The judgment of the Court of Appeal today in C (A Child) [2020] EWCA Civ 987 is an example of a problem that abounds in these days of remote and “hybrid” hearings. The Court allowed an appeal against a refusal of a judge to recuse themselves when, because a remote link was still on after the judge left court, the parties heard the judge making adverse comments about a witness.



The judge was hearing a “hybrid” hearing in care proceedings, there were serious allegations surrounding the death of a child. The mother gave evidence whilst physically present in court.   During the course of the mother’s evidence she stated she had developed a cough and felt unwell. The judge sent the mother home.


  1. The court accordingly rose to allow arrangements to be made. An associate took the judge’s closed laptop through to her room but, unbeknownst to the judge, the remote link to the court room remained open. The judge was therefore overheard having a private conversation on the telephone with her clerk about the Appellant by a number of people who still remained on the call.
  2. During the course of that conversation, the judge’s frustration at what represented a further delay in a case which was already substantially overrunning its three week time estimate, manifested itself in a number of pejorative comments made by her about the Appellant including that she was pretending to have a cough and was trying ‘every trick in the book’ in order to avoid answering difficult questions. It should be made clear that the judge at no time expressed a view as to the circumstances surrounding the death of A.
  3. Once the judge was alerted to what had happened, the parties re-joined the hearing. The judge indicated that it would be understandable if an application was made for her to recuse herself from the case and that if arrangements for another judge to hear the case were required, then she would arrange for enquiries to be made as to the availability of a different judge to rehear the case.

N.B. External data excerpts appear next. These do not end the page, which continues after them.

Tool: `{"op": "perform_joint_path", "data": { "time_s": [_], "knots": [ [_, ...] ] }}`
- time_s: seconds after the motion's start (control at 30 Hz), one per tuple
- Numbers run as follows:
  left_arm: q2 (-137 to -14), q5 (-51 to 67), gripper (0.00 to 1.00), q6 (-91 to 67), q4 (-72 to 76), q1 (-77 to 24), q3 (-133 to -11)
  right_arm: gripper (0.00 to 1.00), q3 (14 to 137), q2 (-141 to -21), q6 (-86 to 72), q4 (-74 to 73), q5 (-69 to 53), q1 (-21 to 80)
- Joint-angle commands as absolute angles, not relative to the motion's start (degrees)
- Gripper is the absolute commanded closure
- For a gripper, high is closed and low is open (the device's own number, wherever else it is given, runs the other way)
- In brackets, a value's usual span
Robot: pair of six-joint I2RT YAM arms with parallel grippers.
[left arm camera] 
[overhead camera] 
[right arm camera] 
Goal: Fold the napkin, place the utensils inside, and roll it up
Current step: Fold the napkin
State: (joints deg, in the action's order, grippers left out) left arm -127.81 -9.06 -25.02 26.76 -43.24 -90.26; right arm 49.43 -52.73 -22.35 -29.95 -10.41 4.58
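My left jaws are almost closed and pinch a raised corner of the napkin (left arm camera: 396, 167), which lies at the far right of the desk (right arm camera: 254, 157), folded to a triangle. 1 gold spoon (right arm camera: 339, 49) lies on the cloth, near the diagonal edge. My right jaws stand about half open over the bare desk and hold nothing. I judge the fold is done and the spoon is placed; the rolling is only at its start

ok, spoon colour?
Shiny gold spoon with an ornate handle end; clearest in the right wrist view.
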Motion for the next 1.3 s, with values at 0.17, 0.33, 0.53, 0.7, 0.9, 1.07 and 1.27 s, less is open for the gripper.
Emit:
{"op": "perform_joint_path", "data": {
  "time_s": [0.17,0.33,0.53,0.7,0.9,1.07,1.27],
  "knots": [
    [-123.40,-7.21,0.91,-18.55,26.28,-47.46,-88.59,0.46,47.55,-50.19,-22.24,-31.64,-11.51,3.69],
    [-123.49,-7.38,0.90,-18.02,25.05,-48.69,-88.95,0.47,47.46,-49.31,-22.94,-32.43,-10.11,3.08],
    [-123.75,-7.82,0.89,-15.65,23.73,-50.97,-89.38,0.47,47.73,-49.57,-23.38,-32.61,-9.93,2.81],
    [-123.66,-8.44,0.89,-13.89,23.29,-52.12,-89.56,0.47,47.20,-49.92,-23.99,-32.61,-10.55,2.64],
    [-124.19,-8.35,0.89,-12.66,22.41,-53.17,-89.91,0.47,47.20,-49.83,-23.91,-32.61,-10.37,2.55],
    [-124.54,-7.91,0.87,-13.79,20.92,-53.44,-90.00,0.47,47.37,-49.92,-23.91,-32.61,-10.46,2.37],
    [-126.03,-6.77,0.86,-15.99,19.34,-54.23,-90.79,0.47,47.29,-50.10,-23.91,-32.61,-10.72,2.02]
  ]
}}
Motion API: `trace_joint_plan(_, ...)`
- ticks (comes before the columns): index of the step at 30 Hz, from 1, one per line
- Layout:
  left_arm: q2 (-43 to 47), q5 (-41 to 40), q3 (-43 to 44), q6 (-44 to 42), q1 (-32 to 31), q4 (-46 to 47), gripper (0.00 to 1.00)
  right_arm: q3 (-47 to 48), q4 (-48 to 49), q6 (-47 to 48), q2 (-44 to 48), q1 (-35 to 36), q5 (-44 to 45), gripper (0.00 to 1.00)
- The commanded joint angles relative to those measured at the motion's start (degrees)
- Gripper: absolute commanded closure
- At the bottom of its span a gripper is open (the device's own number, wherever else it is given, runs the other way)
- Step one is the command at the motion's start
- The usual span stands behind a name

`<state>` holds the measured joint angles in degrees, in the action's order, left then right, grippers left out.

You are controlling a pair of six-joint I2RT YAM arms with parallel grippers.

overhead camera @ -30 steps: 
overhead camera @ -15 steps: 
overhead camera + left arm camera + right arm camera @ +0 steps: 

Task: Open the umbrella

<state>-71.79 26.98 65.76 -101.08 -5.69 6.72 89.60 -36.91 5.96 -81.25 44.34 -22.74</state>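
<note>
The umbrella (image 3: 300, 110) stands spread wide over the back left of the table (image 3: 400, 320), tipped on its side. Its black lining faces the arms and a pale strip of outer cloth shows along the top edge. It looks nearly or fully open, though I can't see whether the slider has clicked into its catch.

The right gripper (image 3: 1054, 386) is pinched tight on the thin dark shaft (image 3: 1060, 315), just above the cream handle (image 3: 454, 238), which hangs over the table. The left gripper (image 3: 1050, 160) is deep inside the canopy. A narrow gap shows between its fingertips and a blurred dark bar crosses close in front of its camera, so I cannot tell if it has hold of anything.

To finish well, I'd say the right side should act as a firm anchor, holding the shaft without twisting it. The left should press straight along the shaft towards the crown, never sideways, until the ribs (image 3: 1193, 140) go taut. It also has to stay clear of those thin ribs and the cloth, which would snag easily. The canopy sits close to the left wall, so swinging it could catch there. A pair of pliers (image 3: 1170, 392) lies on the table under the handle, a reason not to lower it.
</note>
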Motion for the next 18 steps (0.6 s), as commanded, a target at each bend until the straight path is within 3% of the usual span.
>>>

The judge heard the recusal application but refused it. The mother appealed to the Court of Appeal.  The appeal was allowed.
  1. There is no suggestion that at any time prior to these comments the judge had demonstrated any bias or that she had conducted this difficult hearing with less than scrupulous fairness.
  2. Nevertheless, in our judgment the judge’s initial instinctive reaction which had been to anticipate the recusal application and to offer to find a fresh judge was the right one.
  3. What happened is undoubtedly a consequence of the tremendous pressure under which family judges at all levels find themselves at present. All over the country judges are trying, against powerful odds, to ‘keep the show on the road’ during the pandemic for the sake of the children involved. They are faced daily, as are the court staff and practitioners, with all the difficulties, technological and otherwise, presented by remote hearings generally and hybrid hearings in particular.
  4. The judge’s judgment shows how greatly she regrets what happened and it is clear that this hardworking judge genuinely believed that the process of a fair trial had not been undermined and, as had been reflected in her exemplary conduct over the previous three weeks, that she could conclude the trial with her expressed views of the Appellant forming only a limited part of what was inevitably an evolving picture.
  5. We find that a particularly troubling aspect is whether the fair-minded observer might consider that the judge had formed an unfair view of the Appellant on the basis of something that could have been but which was never put to her; namely, that she was inventing a cough in order to avoid having to answer difficult questions.
  6. We have considerable sympathy with the judge. We have, however, no hesitation in concluding that her comments did indeed fall on the wrong side of the line. The fact that the comments were intended to be private does not salvage the situation in circumstances where those comments were, unhappily, broadcast across the remote system and were made during the course of the Appellant’s evidence. We agree with Ms Grief that unfiltered comments as an expression of frustration at a situation (here, further delay in an already delayed case) are different from negative and pejorative language about a party in the case, all the more so when made while that party is in the witness box at the time..
  7. As Mr Sampson QC submits, the level of upset and distress which was undoubtedly caused to the Appellant is not to the point. We emphasise that it is necessary only to go back to the objective test: “would a fair minded and informed observer, having considered the facts, conclude that there is a real possibility that the judge was biased”. The case could not be more serious. The Appellant is accused of either causing the death of her toddler or of failing to protect him from the man who caused his death. The judge made highly critical remarks about the Appellant’s honesty during the course of her evidence, remarks which we believe a person looking in from the outside could not do other than think would colour the judge’s view of that witness and demonstrate a real possibility of bias.
  8. The judge found it to be a difficult and finely balanced decision but in our judgment here there was, in the words of Ansar, “real ground for doubt” and therefore that doubt should have been resolved in favour of recusal.
  9. Accordingly, the appeal must be allowed and the case remitted to the Family Division, for the Acting President of the Family Division to give directions for the future conduct of the proceedings before a fresh judge of the Division.